I was talking about the very difficult to get on - graduate schemes with huge blue chip brands. Not every graduate can apply as most schemes require a 2.1 and even then - there could be up to 1,000 applicants. This was I said companies like Asda and TUI rarely get their chosen applicants wrong and they are fast tracked to the top.
So two different subjects you dithering old sod.
I do agree with you though - many that leave university don’t have the work ethic. Only lazy
f uckers get up later than 8am!!!
I'll just clarify my own position here regarding graduates. I am not inherently knocking graduates and I'm not "bitter" because I began my career (in FMCG retail management as it happens) as one. What I am saying is that I have witnessed a decline, particularly over the past decade, in the quality and skill sets of managers in this sector and I am not alone in believing this. Much of this is not down to the graduates themselves but the companies who have cut down on training as part of over-all cost saving exercises. As a Union rep I speak to colleagues who work for competing companies and they say the same. Moreover, from conversations I have had with those in other sectors, the story seems much the same.

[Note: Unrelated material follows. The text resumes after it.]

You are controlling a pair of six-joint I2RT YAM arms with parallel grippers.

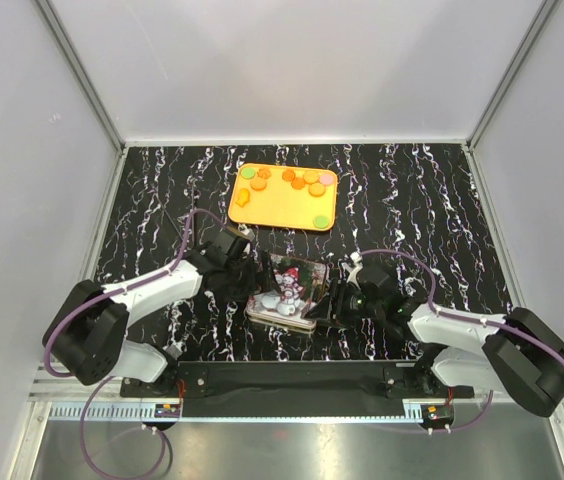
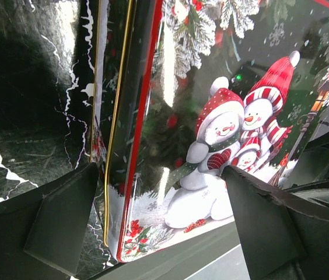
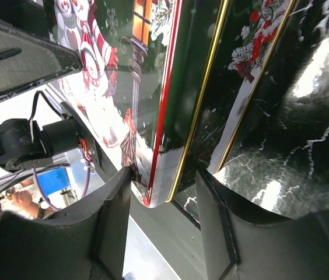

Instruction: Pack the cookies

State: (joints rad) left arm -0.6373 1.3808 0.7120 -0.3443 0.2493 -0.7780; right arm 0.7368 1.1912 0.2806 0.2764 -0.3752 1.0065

Of course you can get on through hard work and ability without having gone to university but when you pay extra for graduates you are buying potential. But that potential needs to be nurtured and developed and too often this doesn't happen as it once did.
As for the conversation around poorer work ethics, communication skills, "wokeness" and issues with dealing with conflict and challenges I think I'll leave this one for others to discuss.....😁
Returning to the main point of the thread, does anyone else get adverts with women posing submissively (on this site) alongside captions such as "we won't tell'. It's no wonder the Met Officer got away with things for so long and that Tate gets such a following.